And any other author interested in publishing routes.
First, came across this at Indie Reader today in my forays through the interwebs: “Sticks and Stones: The Changing Politics of the Self-Publishing Stigma,” by Terri Giuliano. It deals with shifts in perception about indie publishing/authors and traditional publishing/authors. She deals with the war of words directed at self-publishing and points out the changing perceptions about self-publishing. Historically, self-publishing was considered a “last resort” route, but with shifts in technology and the availability of ebooking, she notes that many indie authors choose that route because they WANT to. She also notes that many indie authors avail themselves of professional editing and design services to produce a quality product.

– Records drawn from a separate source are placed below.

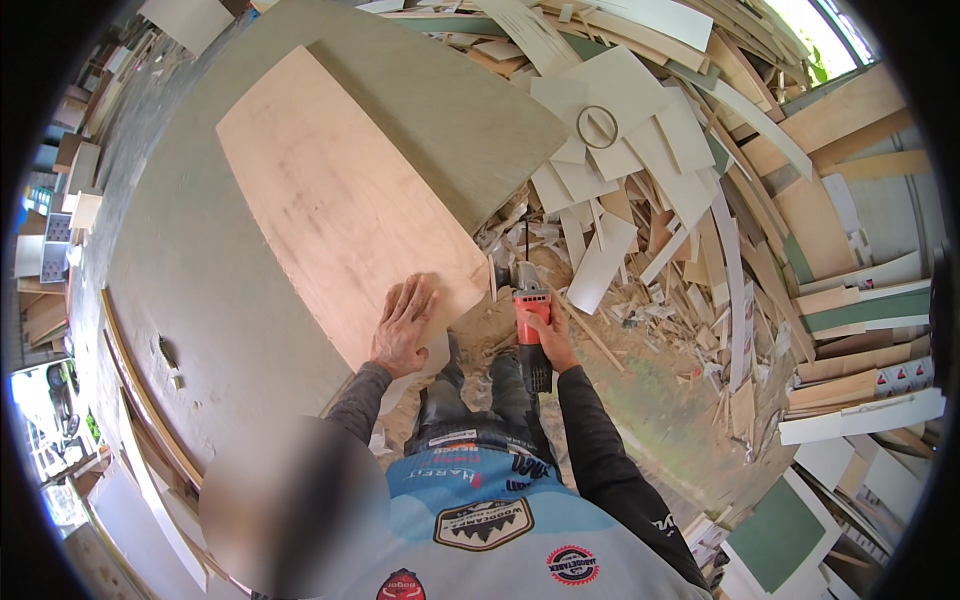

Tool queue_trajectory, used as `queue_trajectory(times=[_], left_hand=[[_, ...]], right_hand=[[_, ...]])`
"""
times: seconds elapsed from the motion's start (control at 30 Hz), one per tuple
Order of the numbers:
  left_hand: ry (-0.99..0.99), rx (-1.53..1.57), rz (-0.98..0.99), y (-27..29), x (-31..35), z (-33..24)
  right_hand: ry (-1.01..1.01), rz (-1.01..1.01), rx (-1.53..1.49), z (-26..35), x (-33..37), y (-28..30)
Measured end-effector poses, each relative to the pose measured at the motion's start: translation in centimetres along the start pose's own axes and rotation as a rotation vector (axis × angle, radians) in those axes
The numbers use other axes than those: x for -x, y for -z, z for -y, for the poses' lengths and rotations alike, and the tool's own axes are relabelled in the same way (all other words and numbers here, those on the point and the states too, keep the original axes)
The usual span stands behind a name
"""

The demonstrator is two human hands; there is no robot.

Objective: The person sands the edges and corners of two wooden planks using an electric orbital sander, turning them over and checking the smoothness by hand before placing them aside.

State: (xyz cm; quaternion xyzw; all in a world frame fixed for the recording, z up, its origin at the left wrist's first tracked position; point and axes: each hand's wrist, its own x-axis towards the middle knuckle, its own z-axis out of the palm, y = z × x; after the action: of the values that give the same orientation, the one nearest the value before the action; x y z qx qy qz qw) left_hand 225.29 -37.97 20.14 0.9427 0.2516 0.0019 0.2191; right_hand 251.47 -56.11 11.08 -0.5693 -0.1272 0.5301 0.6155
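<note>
Item, far left: a grey work table (pixel 200 260), broad, with a thin strip of wood along its left edge and a small offcut (pixel 178 380) lying near that edge.

Item: a pale plywood sheet (pixel 330 190), long, lying flat on the table and running from the far side down to the near right corner, where its end stands just past the table's edge.

Item: my left hand (pixel 403 326), fingers spread and palm pressed flat on the near end of the sheet, close to its right corner. Nothing is grasped; it only bears down.

Item: my right hand (pixel 550 345), closed around the body of a red power tool (pixel 531 312), which points away from me, its working end just beside the sheet's near right corner. I cannot tell whether it touches the wood.

Item, right: floor thick with sawdust, strips and white board offcuts (pixel 640 150), a thin ring (pixel 597 127) lying on one of them; stacked panels beyond.

Note on handling, my judgement: I would keep the left palm firmly down and well clear of the tool's line, since it sits near that corner. I would hold the tool steady and level against the edge, feed it slowly, and mind the cord running off from its front end. The overhanging end may chatter, so pressure close to the work matters.
</note>
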Motion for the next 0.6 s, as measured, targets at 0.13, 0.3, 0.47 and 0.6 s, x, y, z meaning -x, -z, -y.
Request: queue_trajectory(times=[0.13, 0.3, 0.47, 0.6], left_hand=[[-0.006, 0.005, -0.016, 0.0, 0.2, 0.1], [-0.009, 0.017, -0.023, 0.1, 0.2, 0.2], [-0.006, 0.024, -0.016, 0.3, 0.1, 0.0], [0.009, -0.021, 0.016, 0.3, 0.3, 0.2]], right_hand=[[-0.029, 0.034, 0.014, 0.2, -0.3, 0.4], [-0.037, 0.039, 0.019, 0.3, -0.6, 1.0], [-0.079, 0.020, 0.025, 0.1, -1.2, 1.7], [-0.038, 0.129, 0.063, 1.2, -1.7, 1.7]])
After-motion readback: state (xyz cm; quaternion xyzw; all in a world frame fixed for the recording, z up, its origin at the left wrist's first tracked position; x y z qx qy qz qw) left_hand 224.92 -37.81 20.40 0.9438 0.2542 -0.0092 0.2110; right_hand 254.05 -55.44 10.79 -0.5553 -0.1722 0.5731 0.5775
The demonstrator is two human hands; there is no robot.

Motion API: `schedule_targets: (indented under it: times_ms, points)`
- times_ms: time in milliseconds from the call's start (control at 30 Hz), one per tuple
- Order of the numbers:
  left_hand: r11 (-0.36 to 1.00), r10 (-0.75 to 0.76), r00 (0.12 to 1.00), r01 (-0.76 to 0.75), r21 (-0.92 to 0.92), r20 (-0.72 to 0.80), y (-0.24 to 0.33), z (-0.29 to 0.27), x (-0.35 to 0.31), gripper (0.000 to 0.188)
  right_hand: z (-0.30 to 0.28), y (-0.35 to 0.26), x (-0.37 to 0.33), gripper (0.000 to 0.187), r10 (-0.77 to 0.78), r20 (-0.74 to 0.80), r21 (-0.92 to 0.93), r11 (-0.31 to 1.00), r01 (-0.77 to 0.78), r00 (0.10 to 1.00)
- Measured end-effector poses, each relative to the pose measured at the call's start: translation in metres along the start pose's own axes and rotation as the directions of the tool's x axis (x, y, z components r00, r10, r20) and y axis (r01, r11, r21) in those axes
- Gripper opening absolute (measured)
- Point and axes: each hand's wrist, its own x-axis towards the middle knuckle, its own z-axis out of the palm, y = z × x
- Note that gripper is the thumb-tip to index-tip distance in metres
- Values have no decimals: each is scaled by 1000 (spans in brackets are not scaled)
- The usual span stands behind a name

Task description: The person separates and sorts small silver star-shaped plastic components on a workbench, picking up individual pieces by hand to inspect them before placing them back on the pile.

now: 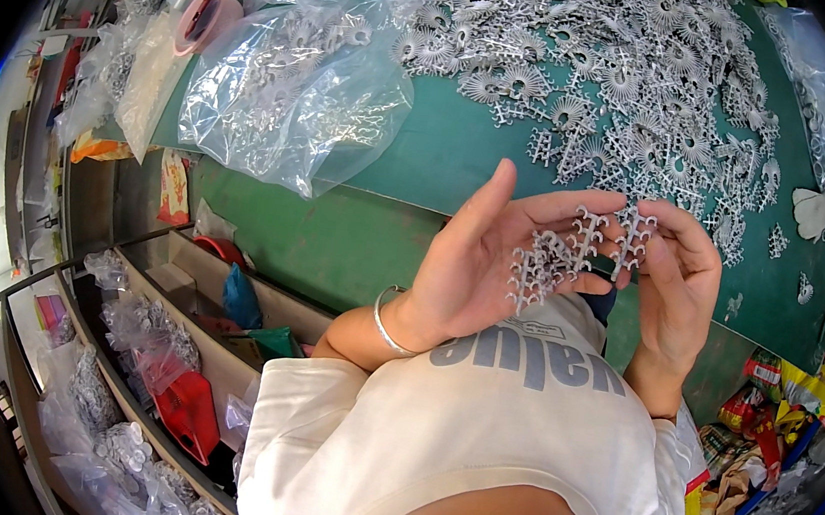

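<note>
My left hand point(472, 264) is palm up, thumb raised, cradling several small grey branched metal pieces point(537, 269) with curled prongs. My right hand point(681, 286) pinches a similar grey branched piece point(633, 238) between thumb and fingers, close to the left fingertips. Both hands are just over the table's near edge, in front of my body. Beyond them a large heap of grey metal pieces point(641, 91), some fan-shaped and some branched, spreads over the green table point(444, 150). A few single pieces lie apart at the heap's right side.
A clear plastic bag point(299, 95) with grey pieces lies left of the heap, beside a roll of tape point(206, 20). Lower left, wooden troughs point(194, 325) hold bagged parts and a red container point(181, 404). Colourful packets point(769, 406) are piled lower right.
</note>
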Motion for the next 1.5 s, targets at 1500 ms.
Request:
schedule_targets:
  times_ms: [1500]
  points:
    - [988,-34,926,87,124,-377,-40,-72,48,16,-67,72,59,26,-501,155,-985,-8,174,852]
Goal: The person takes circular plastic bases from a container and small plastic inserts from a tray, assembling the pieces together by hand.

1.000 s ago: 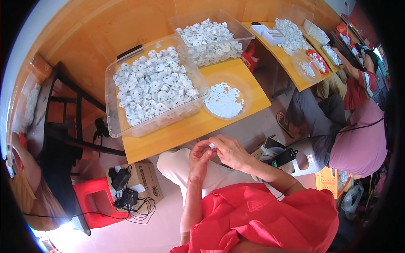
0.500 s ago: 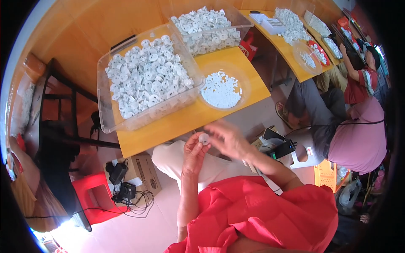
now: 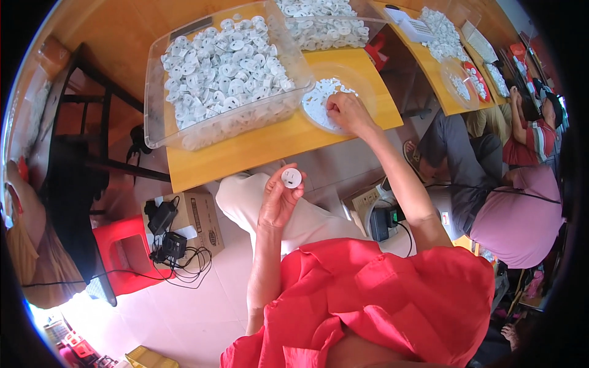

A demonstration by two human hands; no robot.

Along those lines, author April Hamilton notes that self-publishing ain’t free in her blog post titled “If You’re Not Ready To Invest, You’re Not Ready To Publish.” She notes that
The decision to self-publish for profit is a BUSINESS decision When you decide to self-publish for a profit you are deciding to LAUNCH A BUSINESS. You are going into direct COMPETITION with every other publisher and self-publisher out there, and many of them have a lot more money, time and experience than you do, no matter who you are. No one who goes into business has an inherent right to success or profit, or even the attention of consumers. All of those things must be earned, and are generally hard-won.
The American Booksellers Association’s Bookselling This Week has this tidbit on how savvy booksellers are establishing programs to help streamline a consignment process to make it easier for indie authors to get into bricks n’ mortar stores and their works on the shelves. Catch that here, in “Working with Self-Published Authors.”
Happy reading, happy writing, happy publishing!